Li Ming, He Zihuai, Schaid Daniel J, Cleves Mario A, Nick Todd G, Lu Qing
Division of Biostatistics, Department of Pediatrics, University of Arkansas for Medical Sciences, Little Rock, Arkansas 72202.
Department of Biostatistics, University of Michigan, Ann Arbor, Michigan 48109.
Genetics. 2015 May;200(1):69-78. doi: 10.1534/genetics.115.175174. Epub 2015 Mar 5.

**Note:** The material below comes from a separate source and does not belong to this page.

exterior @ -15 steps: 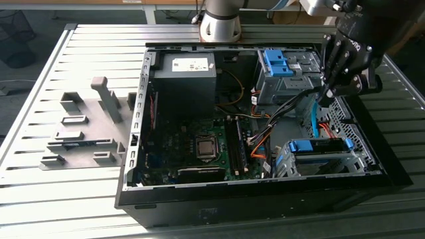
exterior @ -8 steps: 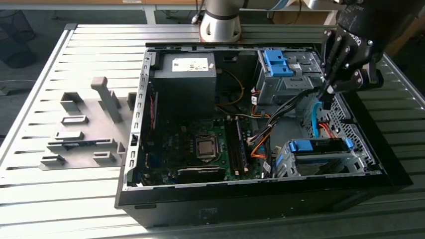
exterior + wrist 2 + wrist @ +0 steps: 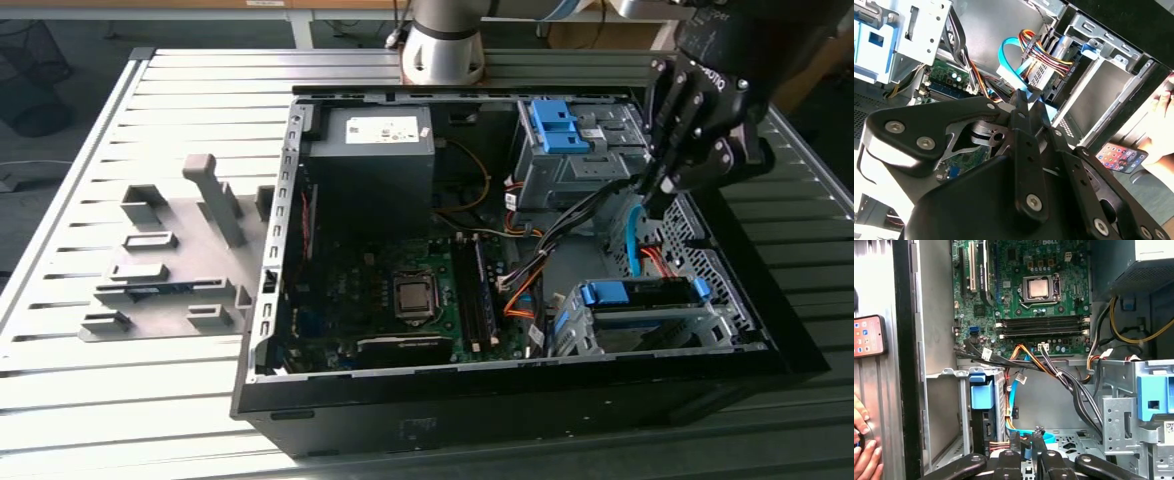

Family-based study design is commonly used in genetic research. It has many ideal features, including being robust to population stratification (PS). With the advance of high-throughput technologies and ever-decreasing genotyping cost, it has become common for family studies to examine a large number of variants for their associations with disease phenotypes. The yield from the analysis of these family-based genetic data can be enhanced by adopting computationally efficient and powerful statistical methods. We propose a general framework of a family-based U-statistic, referred to as family-U, for family-based association studies. Unlike existing parametric-based methods, the proposed method makes no assumption of the underlying disease models and can be applied to various phenotypes (e.g., binary and quantitative phenotypes) and pedigree structures (e.g., nuclear families and extended pedigrees). By using only within-family information, it can offer robust protection against PS. In the absence of PS, it can also utilize additional information (i.e., between-family information) for power improvement. Through simulations, we demonstrated that family-U attained higher power over a commonly used method, family-based association tests, under various disease scenarios. We further illustrated the new method with an application to large-scale family data from the Framingham Heart Study. By utilizing additional information (i.e., between-family information), family-U confirmed a previous association of CHRNA5 with nicotine dependence.
基于家系的研究设计在基因研究中普遍使用。它具有许多理想的特性,包括对群体分层(PS)具有稳健性。随着高通量技术的进步和基因分型成本的不断降低,家系研究检测大量变异与疾病表型之间的关联已变得很常见。通过采用计算高效且强大的统计方法,可以提高对这些基于家系的基因数据的分析效率。我们提出了一种基于家系的U统计量的通用框架,称为家系-U,用于基于家系的关联研究。与现有的基于参数的方法不同,该方法不假设潜在的疾病模型,可应用于各种表型(如二元和定量表型)和家系结构(如核心家庭和扩展家系)。通过仅使用家系内信息,它可以提供针对群体分层的稳健保护。在不存在群体分层的情况下,它还可以利用额外信息(即家系间信息)来提高检验效能。通过模拟,我们证明了在各种疾病场景下,家系-U比常用的基于家系的关联检验方法具有更高的检验效能。我们进一步通过应用弗雷明汉心脏研究的大规模家系数据说明了这种新方法。通过利用额外信息(即家系间信息),家系-U证实了之前CHRNA5与尼古丁依赖之间的关联。